Within the party building movement, we are faced with two approaches to the woman question: a moral approach or a materialist approach. A moral approach to the woman’s question is not based on an objective analysis of the conditions that woman are faced with in society. It is based on a shallow and narrow perception of women as an oppressed sector of society, who are confronted with sexism and discrimination. Therefore, while we recognize that a moral approach has educated a sector of our movement on the human and social position of women i.e. discrimination at the workplace, lack of social services, and the social and psychological affects of male chauvinism, etc., we also recognize that this approach has also diverted our movement from grasping the essence and material basis of women’s oppression. The essence of the moral approach to the woman question is bourgeois feminist ideology which is based in the historic class character of the women’s movement. The result of the moral approach is a glaring lack of theoretical work which would advance mass work with the goal of winning women to Marxism-Leninism.

B. The material basis of sexism: As Marxist-Leninists, we must approach the question of women’s oppression from its material basis. The day to day experiences of the working class lends clarity to the oppressive and exploitative conditions women are in today. However, the exposure of the hidden basis for this oppression is our task.

First of all, we must recognise that the sexual oppression of women is one of the oldest existing forms of class exploitation. Engels pointed out in The Origins of the Family, Private Property and the State that the introduction of what he called the bourgeois division of labor within the family was historically the first step in the breakdown of primitive communist society and the development of slavery and class society in general.

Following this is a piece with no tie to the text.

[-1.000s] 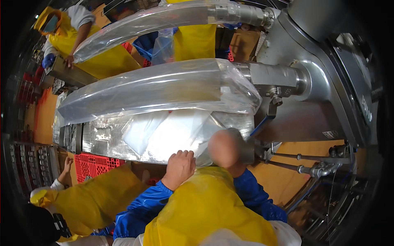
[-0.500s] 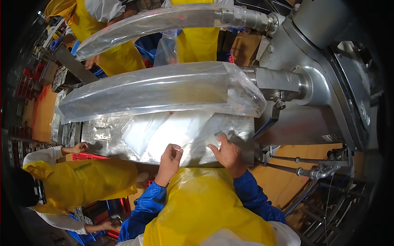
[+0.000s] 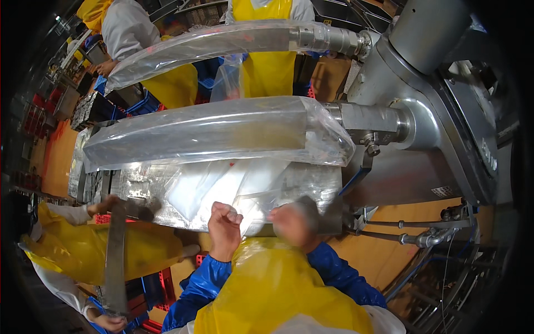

Women’s social relationship to society stemming from this bourgeois division of labor within the family is an essential aspect of the material basis of sexism in class society generally.

However, the sexual oppression of women under capitalism bears a particular character related to the level of development of class society which capitalism represents. The two most important aspects bearing on the social relationship of women to society under capitalism are: (1) women represent a cheap source of labor and a source of super profits for capitalist production and (2) women are a large part of the reserve army of unemployed. There are many aspects of the material basis of women’s oppression and I will not go into them all here. However, we believe that these two areas represent the most important aspects of the relationship of women to social production under capitalism.

Karl Marx in Volume I of Capital says, “Before the labor of women and children under ten years of age was forbidden in mines, capitalists considered the employment of naked women and girls, often in company with men, so far sanctioned by their moral code, and especially by their ledgers, that it was only after the passing of the Act that they had recourse to machinery. The Yankees have invented a stone-breaking machine. The English do not make use of it, because the “wretch” (the recognised term in English political economy for an agricultural laborer) who does this work gets paid for such a small portion of his labor that machinery would increase the cost of production to the capitalist. In England women are still occasionally used instead of horses for hauling canal boats, because the labor required to produce horses and machines is an accurately known quantity, while that required to maintain the women of the surplus population is below all calculations.”

Today’s exploitation is less visable than the examples Marx cites. However, women earning on the average of only 58% of what men are paid allows the electronics industry to pay higher dividends to its stockholders. This industry has remained one of the fastest growing industries in the world for two decades, producing a new generation of multi-millionaires.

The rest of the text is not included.